Dans la métropole turque d’Istanbul, la police a arrêté plus de 500 manifestants après des affrontements alors que des milliers tentaient d’accéder à la place Taksim, fermée depuis les manifestations Gezi.
La police turque a été engagée dans des affrontements avec des manifestants qui cherchaient à marcher vers la célèbre place Taksim à Istanbul pour célébrer la fête du Travail, le 1er mai. Auparavant, les autorités avaient interdit les rassemblements dans cette zone. Les forces de l’ordre ont utilisé des gaz lacrymogènes et des canons à eau pour disperser la foule. Selon des groupes de défense des droits humains en Turquie, plus de 500 manifestants avaient été arrêtés d’ici la fin de la journée.
Le bureau du gouverneur d’Istanbul avait précédemment annoncé que les manifestations et les marches autour de la place Taksim et dans les zones adjacentes n’étaient pas autorisées, invoquant des préoccupations sur l’ordre public et la sécurité. Les autorités avaient fermé plusieurs stations de métro et des routes principales dans certaines parties de la ville, assignant deux sites sur la rive asiatique pour les célébrations de la Journée du Travail.

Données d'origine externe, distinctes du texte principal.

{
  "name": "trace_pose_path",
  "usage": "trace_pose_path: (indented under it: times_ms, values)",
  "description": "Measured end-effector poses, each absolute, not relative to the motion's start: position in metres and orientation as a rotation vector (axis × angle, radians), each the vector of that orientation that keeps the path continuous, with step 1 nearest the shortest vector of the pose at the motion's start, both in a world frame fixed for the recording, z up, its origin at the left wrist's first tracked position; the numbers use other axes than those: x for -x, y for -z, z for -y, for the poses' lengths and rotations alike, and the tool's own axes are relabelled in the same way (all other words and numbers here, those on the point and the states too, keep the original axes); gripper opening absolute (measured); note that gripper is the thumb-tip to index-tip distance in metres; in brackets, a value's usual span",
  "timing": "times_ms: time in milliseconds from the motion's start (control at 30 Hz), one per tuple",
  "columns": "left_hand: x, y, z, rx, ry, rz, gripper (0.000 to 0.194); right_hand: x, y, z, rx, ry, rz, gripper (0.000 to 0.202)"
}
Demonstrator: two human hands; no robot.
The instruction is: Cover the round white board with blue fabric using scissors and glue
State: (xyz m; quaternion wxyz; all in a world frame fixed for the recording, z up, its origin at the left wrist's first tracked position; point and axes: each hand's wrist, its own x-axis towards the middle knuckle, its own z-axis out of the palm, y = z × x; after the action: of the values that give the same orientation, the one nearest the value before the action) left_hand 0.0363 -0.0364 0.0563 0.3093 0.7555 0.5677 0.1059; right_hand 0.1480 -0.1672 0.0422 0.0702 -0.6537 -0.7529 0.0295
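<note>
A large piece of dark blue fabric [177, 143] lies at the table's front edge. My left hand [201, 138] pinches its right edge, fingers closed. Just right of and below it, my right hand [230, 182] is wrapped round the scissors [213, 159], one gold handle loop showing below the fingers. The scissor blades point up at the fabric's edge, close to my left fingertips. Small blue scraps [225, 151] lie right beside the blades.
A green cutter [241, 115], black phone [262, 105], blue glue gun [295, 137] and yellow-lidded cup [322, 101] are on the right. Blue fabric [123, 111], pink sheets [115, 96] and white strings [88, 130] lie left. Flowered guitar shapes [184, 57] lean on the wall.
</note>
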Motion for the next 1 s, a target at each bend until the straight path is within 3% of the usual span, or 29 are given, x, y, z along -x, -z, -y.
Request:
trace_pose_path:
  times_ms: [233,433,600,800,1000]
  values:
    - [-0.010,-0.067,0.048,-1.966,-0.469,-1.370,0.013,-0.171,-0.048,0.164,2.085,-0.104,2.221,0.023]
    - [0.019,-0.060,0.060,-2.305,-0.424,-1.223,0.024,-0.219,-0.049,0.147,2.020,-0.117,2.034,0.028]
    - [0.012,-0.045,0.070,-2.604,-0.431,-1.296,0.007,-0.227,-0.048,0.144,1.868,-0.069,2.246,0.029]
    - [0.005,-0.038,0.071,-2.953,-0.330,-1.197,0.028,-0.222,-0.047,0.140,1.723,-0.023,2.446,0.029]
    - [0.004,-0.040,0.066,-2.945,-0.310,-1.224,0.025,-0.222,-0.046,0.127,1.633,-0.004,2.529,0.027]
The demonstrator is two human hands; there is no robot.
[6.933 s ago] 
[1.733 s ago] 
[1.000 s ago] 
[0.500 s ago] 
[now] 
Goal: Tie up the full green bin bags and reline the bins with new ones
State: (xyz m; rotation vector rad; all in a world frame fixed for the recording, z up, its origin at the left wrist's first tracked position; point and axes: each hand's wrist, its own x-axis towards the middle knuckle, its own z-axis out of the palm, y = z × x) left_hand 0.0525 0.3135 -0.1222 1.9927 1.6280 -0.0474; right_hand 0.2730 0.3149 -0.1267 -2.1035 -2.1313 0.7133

La place Taksim pratiquement fermée depuis 2013
La place Taksim représente un symbole fort pour le mouvement ouvrier turc. Elle est pratiquement fermée aux manifestations du 1er mai depuis de nombreuses années. En 1977, une fusillade lors d’une manifestation à cet endroit avait provoqué une panique de masse, faisant des dizaines de morts. Depuis 2013, Taksim est également synonyme de protestations contre le gouvernement à la suite des manifestations Gezi qui ont éclaté dans le parc voisin.
L’année dernière, les manifestations avaient été déplacées vers le quartier de Kadiköy, où 400 personnes avaient été arrêtées, soulignant la récurrence de la résistance populaire face aux restrictions imposées par l’État sur les droits de rassemblement.